The doctor will most likely use an X-ray when making a diagnosis. In 2016, researchers reported that chest radiography is essential in determining the cause of respiratory distress in newborns.
Below, we describe other severe issues that can cause newborns to grunt. If a newborn has any of the following symptoms, seek medical attention right away.
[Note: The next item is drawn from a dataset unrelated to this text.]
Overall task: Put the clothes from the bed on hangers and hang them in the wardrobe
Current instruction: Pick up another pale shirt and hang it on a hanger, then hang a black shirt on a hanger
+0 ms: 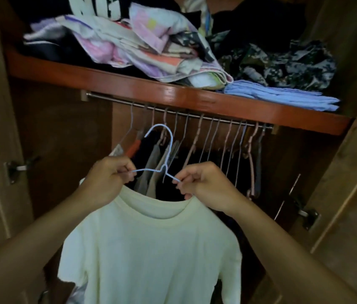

They may require emergency treatment.
In addition to grunting, symptoms of meningitis in a newborn can include:
- floppiness of the body
- skin blotches or a rash
- an unusual cry
Sepsis is commonly described as blood poisoning. In addition to grunting, symptoms in a newborn can include:
- breathing problems
- floppiness of the body
- pauses of more than 10 seconds between breaths
- reduced urination
In addition to grunting, symptoms of heart failure in a newborn can include:
- inability to gain weight
- shortness of breath
- falling asleep during feedings or being too tired to feed
- coughing and lung congestion
Newborns tend to grunt when they are developing the muscle strength needed to pass stool.
The grunting is usually not a cause for concern. However, if it accompanies certain symptoms, the grunting can indicate an underlying condition.
If a newborn is grunting and has any of the more severe symptoms listed above, seek urgent medical care.